I had two days to get to the STN Region 2 Meet. The base (interstate) route between Flagstaff, AZ and Alpine, TX is about 800 miles. I always figure that adding interesting roads will add at least another 100 miles. My days are further lengthened by stops for attractions along the way.

Sitting in my motel room with Mapsource running on my laptop, I decided that the only thing to do was shortcut Arizona on I40 (after all, I had just ridden in the region a year ago) and try to make it to some new (to me) roads in NM.

Just cuz, I stopped for gas (and breakfast) in Winslow, AZ. It wasn’t much of a corner.

To break up the interstate dash, I took some time to ride through Petrified Forest National Park.

The ranger at the entrance station swiped my parks pass, and then told me to be sure and have my camera out for the first six miles. Riding away, I looked at my gloved hands and shrugged internally. Riiiiiiiight.
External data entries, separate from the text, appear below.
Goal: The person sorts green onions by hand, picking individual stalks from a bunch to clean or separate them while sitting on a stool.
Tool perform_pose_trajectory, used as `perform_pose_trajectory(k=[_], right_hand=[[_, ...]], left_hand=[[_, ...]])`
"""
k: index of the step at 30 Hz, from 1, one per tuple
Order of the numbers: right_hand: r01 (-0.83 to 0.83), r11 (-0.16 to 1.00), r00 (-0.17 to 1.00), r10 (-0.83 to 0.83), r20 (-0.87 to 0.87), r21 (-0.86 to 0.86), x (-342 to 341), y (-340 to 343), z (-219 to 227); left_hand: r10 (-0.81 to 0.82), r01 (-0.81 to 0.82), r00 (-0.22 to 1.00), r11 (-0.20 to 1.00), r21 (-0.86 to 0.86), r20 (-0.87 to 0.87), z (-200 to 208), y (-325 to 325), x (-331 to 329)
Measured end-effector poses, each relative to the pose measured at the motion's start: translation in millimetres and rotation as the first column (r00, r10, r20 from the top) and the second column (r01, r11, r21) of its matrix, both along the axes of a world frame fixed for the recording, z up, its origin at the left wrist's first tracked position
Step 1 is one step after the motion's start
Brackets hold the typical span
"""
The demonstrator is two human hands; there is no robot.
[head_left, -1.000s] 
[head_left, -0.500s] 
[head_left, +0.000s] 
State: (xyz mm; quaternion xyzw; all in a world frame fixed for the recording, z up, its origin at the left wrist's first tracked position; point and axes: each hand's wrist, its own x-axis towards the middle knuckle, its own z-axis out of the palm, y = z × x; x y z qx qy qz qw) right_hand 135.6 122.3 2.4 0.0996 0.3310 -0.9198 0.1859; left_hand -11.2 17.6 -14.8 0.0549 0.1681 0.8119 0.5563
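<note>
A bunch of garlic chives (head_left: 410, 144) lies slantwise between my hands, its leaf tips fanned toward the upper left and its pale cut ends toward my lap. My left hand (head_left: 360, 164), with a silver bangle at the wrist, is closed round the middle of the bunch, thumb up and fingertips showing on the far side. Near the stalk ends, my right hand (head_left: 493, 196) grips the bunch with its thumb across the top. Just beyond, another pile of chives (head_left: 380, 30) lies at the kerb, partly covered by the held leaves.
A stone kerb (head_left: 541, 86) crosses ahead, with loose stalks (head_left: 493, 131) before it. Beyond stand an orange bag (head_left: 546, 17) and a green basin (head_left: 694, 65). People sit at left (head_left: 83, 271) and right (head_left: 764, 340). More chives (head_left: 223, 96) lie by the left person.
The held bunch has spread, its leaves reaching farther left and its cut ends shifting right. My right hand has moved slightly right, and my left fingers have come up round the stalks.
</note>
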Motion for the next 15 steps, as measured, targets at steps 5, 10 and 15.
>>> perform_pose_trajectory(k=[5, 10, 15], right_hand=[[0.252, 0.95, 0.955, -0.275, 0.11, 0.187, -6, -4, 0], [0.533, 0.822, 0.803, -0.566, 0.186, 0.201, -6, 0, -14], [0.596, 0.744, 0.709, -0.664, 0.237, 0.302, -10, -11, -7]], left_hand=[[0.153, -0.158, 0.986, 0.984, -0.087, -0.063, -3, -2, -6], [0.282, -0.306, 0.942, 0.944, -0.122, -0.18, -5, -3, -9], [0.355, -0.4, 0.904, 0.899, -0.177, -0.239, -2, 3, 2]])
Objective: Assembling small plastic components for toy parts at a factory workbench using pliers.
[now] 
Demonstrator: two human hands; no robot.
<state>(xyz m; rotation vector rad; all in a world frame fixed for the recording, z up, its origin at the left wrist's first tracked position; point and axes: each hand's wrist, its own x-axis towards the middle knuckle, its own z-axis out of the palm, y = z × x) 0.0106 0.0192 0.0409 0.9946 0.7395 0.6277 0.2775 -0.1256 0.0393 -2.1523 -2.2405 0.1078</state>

Instead of attempting to take pictures while moving (yeah, I know some riders do it) I stopped at several of the Painted Desert vista points to take in the view.

The park road commemorates it’s crossing of Rt 66 with a nice informational plaque and blatant photo op.

Having seen some geology and history, I was ready for the main attraction: petrified wood (yeah, I know it’s stone).

Jasper Forest was once filled with logs fallen away from the eroding cliffs that once encased them. Around the turn of the century (the 19th/20th one, that is) the valley was plundered and many of the logs were dragged away to be ground down for minerals or sold to tourists.

The park was created to protect the remaining logs, but in it’s early years, tourists often didn’t follow the rules against collecting rocks. I couldn’t help but think of all the times my parents hammered into us the rules against picking things up in National Parks.

Reaching Gallup, NM, I headed south on fairly straight state highways through a large indian reservation. The area appeared to be fairly depressed, so when I saw what appeared to be a bunch of junked trucks spread out in the valley ahead of me, I didn’t give them much scrutiny…

…until ten miles later when I hadn’t yet passed them and they had slowly resolved into satellite dishes. The gravel paving in the turnout couldn’t stop me from pulling over to read about the VLA (Very Large Array).

About an hour later I reached I25 and decided that I’d had it for the day. I found an inexpensive motel on the strip in Socorro, NM.